The listing below is to be given again in full and word for word, without its images.

Data section:
::::

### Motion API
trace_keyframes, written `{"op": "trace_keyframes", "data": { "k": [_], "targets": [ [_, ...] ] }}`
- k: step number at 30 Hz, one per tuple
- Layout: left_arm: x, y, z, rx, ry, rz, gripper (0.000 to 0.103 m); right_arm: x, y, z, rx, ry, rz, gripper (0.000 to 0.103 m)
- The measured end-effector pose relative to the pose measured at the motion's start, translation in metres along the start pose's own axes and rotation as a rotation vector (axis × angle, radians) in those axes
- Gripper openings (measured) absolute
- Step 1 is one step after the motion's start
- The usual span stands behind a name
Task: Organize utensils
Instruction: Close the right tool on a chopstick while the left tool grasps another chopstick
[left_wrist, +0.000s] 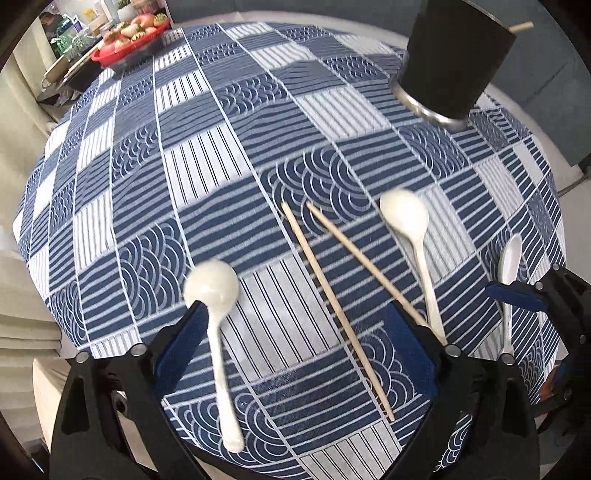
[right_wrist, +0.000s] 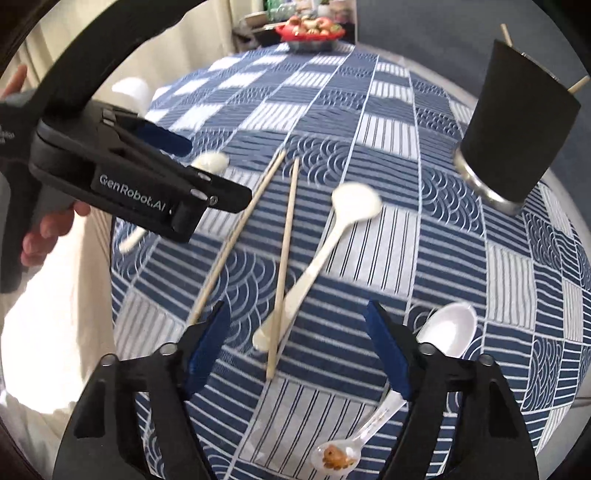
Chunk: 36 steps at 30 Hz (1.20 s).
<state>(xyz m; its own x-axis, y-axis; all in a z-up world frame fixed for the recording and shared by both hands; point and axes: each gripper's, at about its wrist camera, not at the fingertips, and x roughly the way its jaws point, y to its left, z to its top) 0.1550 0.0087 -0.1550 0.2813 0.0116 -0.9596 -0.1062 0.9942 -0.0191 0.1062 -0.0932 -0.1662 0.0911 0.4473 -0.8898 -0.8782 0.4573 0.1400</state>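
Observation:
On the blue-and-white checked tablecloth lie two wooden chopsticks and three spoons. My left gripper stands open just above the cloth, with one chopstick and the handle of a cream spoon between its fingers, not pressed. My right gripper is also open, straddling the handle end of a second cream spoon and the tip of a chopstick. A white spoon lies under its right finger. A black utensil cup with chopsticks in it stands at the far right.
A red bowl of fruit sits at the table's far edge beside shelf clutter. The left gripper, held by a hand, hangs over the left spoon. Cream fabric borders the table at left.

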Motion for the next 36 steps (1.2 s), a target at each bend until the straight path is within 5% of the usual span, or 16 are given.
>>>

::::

Answer section:
### Motion API
trace_keyframes, written `{"op": "trace_keyframes", "data": { "k": [_], "targets": [ [_, ...] ] }}`
- k: step number at 30 Hz, one per tuple
- Layout: left_arm: x, y, z, rx, ry, rz, gripper (0.000 to 0.103 m); right_arm: x, y, z, rx, ry, rz, gripper (0.000 to 0.103 m)
- The measured end-effector pose relative to the pose measured at the motion's start, translation in metres along the start pose's own axes and rotation as a rotation vector (axis × angle, radians) in those axes
- Gripper openings (measured) absolute
- Step 1 is one step after the motion's start
- The usual span stands behind a name
Task: Organize utensils
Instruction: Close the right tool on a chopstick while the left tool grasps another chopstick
[left_wrist, +0.000s] 
[right_wrist, +0.000s] 
Chunk: 36 steps at 30 Hz (1.20 s).
<state>(xyz m; its own x-axis, y-axis; all in a z-up world frame fixed for the recording and shared by both hands; point and axes: each gripper's, at about its wrist camera, not at the fingertips, and x roughly the way its jaws point, y to its left, z to its top) 0.1550 0.0087 -0.1550 0.2813 0.0116 -0.9596 -0.1062 0.9942 -0.0191 0.1062 -0.0932 -0.1662 0.0911 0.4473 -0.8898 -0.8782 0.4573 0.1400</state>
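Observation:
On the blue-and-white checked tablecloth lie two wooden chopsticks and three spoons. My left gripper stands open just above the cloth, with one chopstick and the handle of a cream spoon between its fingers, not pressed. My right gripper is also open, straddling the handle end of a second cream spoon and the tip of a chopstick. A white spoon lies under its right finger. A black utensil cup with chopsticks in it stands at the far right.
A red bowl of fruit sits at the table's far edge beside shelf clutter. The left gripper, held by a hand, hangs over the left spoon. Cream fabric borders the table at left.
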
Motion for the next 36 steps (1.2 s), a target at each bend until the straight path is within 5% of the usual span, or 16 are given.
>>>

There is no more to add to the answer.